EXERCISE MATERIAL section start

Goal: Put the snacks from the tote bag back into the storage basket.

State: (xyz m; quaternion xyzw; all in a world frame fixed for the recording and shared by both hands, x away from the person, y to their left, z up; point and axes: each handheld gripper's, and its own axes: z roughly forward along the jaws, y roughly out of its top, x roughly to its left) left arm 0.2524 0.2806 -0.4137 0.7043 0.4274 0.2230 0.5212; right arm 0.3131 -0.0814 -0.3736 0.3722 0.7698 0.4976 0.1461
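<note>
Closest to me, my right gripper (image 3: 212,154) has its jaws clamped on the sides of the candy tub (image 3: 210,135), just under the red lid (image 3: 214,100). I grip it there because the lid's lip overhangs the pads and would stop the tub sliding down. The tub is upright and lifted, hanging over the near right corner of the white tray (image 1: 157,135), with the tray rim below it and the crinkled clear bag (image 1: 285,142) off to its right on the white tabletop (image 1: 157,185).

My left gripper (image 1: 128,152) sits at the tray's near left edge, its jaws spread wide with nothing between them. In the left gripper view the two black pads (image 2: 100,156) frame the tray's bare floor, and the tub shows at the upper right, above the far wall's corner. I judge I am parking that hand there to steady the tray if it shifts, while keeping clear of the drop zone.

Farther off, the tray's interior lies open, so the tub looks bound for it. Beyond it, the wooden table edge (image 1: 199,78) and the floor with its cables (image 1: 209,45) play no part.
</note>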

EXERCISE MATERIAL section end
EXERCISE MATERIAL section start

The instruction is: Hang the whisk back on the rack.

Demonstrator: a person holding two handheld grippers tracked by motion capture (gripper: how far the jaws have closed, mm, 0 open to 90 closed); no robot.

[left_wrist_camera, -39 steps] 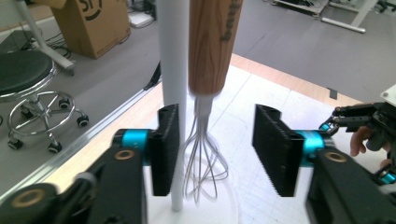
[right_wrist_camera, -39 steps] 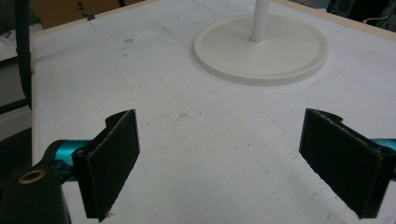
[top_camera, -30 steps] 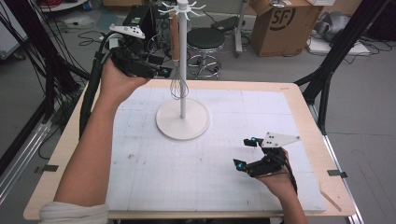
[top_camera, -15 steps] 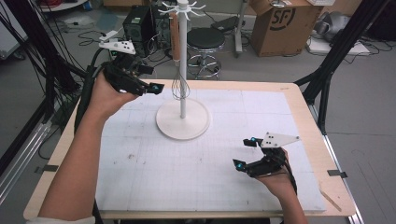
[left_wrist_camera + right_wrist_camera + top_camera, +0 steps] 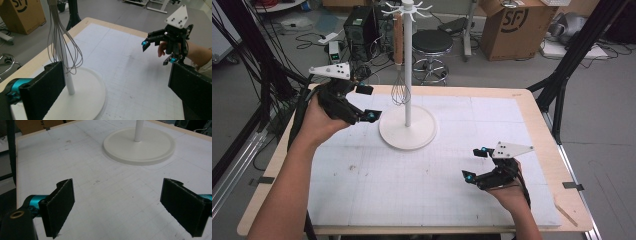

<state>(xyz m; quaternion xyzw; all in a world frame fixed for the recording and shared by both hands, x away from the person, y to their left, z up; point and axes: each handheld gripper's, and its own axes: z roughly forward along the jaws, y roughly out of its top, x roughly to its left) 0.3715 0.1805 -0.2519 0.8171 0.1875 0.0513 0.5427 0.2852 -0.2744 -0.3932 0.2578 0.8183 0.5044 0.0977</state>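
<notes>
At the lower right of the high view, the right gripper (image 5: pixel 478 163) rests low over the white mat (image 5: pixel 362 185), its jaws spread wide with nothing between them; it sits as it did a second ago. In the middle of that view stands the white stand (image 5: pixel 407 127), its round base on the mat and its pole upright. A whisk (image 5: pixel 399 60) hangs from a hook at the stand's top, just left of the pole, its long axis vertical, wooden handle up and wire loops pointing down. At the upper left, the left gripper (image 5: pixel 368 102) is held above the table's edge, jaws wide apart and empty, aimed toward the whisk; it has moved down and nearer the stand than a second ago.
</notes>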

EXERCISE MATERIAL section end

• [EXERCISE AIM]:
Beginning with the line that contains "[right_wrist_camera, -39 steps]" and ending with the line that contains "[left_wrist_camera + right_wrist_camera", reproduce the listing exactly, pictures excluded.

• [FINISHED EXERCISE]:
[right_wrist_camera, -39 steps] 
[top_camera, -30 steps] 
[top_camera, -15 steps] 
[left_wrist_camera + right_wrist_camera + top_camera, +0 steps] 

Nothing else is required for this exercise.